Is it true that, to determine the rank of a matrix in trapezoidal form (row echelon form but pivots can be 0), you need to count the number of rows (or columns) with the same number of zeroes, except the null rows (columns)?
For example, take the matrix $$\begin{pmatrix}1&2&3&4&5\\0&1&2&3&4\\0&0&0&1&2\\0&0&0&3&4\\0&0&0&0&1\end{pmatrix}$$ which is in upper trapezoidal form. Row 1 has no zeroes, row 2 has 1 zero, rows 3 and 4 have each 3 zeroes and row 4 has 4 zeroes, thus the rank is 4.
Sometimes when doing Gaussian elimination it is more convenient to leave the pivot zero (probably because the elements below are already zero), so does this rule always work?
No, that is not accurate. To determine the rank of a matrix in trapezoidal form, you do not count the number of rows/columns with the same number of zeroes. Instead, you count the number of non-zero rows/columns with the leading entry (pivot) in each row/column.
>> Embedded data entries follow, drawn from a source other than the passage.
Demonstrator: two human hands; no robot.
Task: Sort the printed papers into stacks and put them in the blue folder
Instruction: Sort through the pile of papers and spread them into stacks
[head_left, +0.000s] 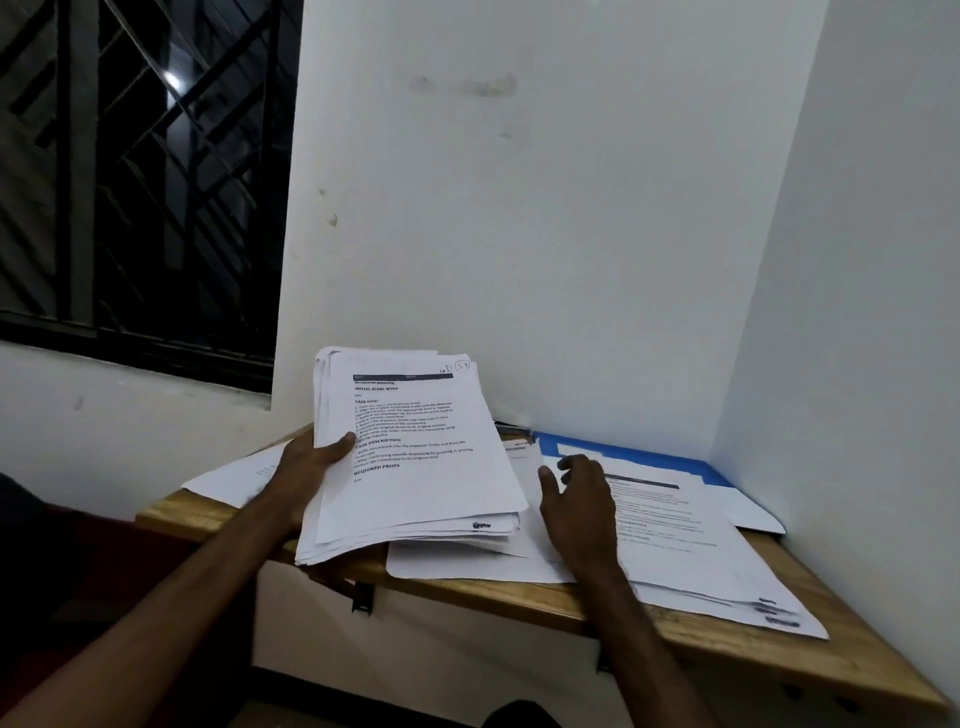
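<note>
My left hand (309, 470) grips a thick stack of printed papers (415, 457) by its left edge, thumb on the top sheet, and holds it tilted up above the wooden shelf. My right hand (579, 506) hovers with relaxed, spread fingers over a second spread of printed sheets (691, 540) lying flat on the shelf; contact with them is unclear. The blue folder (623, 452) lies under those sheets at the back right, only its far edge showing. Loose white sheets (467, 564) lie under the held stack.
The narrow wooden shelf (519, 597) is fixed into a white wall corner, walls close behind and on the right. One sheet (234, 478) overhangs the shelf's left end. A dark barred window (140, 171) is at upper left. Metal brackets hang under the shelf's front edge.
</note>
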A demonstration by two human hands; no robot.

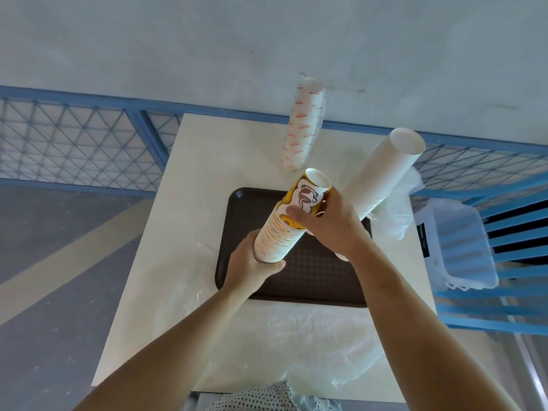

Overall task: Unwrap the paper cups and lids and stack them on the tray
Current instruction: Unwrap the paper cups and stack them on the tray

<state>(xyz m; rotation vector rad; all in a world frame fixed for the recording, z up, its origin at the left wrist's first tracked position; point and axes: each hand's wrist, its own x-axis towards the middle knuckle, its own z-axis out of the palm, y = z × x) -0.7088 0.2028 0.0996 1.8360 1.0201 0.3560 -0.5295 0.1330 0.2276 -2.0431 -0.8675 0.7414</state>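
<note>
Tray [311, 280] front open; held cup stack [284, 226] blocks its middle. White stack [382, 179] crowds right rear corner, wrapped stack [302, 126] behind. Wrap [311, 336] covers near table [184, 203], probably flat. Left strip free.

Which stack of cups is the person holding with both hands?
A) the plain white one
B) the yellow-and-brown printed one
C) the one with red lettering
B: the printed stack has the left hand round its lower end and the right hand round its top; the white stack and red-lettered stack are untouched.
</note>
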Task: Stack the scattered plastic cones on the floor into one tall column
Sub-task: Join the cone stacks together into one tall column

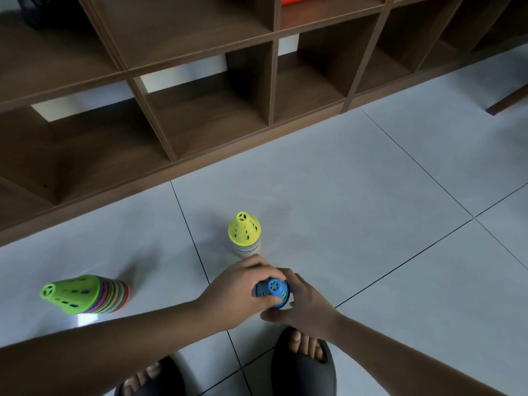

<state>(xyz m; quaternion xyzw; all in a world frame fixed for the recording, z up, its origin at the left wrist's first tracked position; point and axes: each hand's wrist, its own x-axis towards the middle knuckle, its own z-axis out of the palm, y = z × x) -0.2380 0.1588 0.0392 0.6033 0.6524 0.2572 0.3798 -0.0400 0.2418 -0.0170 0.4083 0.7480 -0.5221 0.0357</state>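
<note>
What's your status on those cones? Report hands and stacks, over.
Left hand and right hand both grip the blue cone. Yellow-topped stack stands just beyond; green-topped stack apart at left. Nothing lies between cone and yellow-topped stack.

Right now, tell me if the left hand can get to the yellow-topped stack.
Likely yes, once freed: the yellow-topped stack stands just beyond the left hand, nothing between them, but that hand grips the blue cone together with the right hand.

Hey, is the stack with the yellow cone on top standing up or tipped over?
Standing upright: the yellow-topped stack rests on its wide end on the floor, tip pointing up.
</note>
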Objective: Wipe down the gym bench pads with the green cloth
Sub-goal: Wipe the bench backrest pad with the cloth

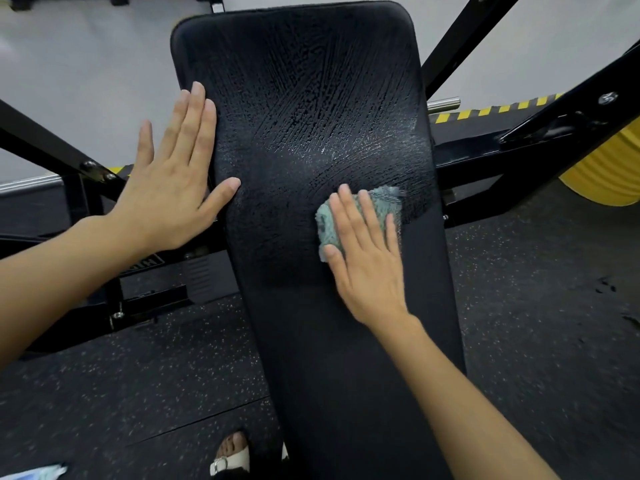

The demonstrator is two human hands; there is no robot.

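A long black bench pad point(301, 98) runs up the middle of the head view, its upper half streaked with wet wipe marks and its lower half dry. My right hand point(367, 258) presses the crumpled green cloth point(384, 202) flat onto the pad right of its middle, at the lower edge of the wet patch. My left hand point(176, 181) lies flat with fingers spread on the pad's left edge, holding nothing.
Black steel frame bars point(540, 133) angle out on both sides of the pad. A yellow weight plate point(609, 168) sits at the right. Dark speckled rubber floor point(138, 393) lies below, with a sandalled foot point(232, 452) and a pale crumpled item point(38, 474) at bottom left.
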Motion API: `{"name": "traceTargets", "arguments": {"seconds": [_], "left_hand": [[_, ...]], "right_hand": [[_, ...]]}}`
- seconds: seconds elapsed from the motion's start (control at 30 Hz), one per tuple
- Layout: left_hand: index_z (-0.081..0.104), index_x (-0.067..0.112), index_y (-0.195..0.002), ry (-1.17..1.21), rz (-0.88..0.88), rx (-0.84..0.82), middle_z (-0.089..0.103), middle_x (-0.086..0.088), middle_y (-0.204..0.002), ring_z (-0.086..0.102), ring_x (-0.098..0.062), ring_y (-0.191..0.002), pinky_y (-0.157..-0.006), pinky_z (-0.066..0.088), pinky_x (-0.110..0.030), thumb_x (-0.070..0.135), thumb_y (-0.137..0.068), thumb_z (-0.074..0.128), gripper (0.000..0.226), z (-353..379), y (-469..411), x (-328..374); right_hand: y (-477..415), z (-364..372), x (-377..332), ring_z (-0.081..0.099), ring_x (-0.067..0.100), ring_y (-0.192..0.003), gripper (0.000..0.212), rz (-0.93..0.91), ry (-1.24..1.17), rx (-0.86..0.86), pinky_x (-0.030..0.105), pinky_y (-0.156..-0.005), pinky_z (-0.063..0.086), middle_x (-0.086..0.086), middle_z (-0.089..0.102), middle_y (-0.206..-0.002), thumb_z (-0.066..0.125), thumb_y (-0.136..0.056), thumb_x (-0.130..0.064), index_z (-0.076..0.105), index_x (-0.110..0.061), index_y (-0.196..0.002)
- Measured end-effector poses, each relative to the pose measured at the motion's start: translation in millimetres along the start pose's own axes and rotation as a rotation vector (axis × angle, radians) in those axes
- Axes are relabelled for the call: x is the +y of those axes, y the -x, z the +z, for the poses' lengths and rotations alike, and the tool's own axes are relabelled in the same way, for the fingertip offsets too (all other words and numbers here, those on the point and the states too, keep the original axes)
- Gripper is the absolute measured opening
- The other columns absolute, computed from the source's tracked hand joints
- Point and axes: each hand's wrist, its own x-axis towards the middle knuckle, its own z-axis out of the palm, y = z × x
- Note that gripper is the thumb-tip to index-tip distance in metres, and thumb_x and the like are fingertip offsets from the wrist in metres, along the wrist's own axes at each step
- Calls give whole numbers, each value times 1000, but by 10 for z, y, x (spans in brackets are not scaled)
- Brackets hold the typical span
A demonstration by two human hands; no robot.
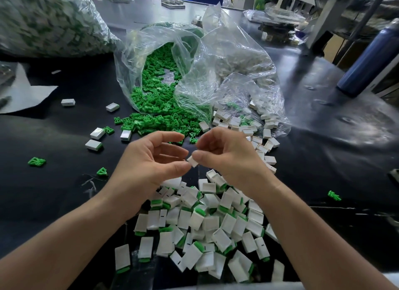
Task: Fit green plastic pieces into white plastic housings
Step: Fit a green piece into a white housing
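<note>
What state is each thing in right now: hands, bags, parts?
Right hand, pinching a small white plastic housing.
Left hand, fingers loosely curled at the housing's end; grip unclear.
Clear plastic bag of green plastic pieces, open, on its side, spilling onto the black table.
Clear plastic bag of white housings, open, spilling.
Heap of white housings near the wrists, many with green pieces fitted.
</note>
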Motion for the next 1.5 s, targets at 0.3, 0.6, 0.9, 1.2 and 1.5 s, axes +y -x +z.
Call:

Here's how you determine the rank of a matrix in trapezoidal form:
Count the number of non-zero rows. This count is the rank of the matrix. If you are working with a matrix in column echelon form (where pivots are the leftmost non-zero entry in each column), you can also count the number of non-zero columns with the leading entry (pivot) in each column. This will give you the same rank as counting non-zero rows.
The number of zeroes in the rows or columns with non-zero entries does not affect the rank of the matrix. The rank is solely determined by the number of linearly independent rows or columns in the matrix.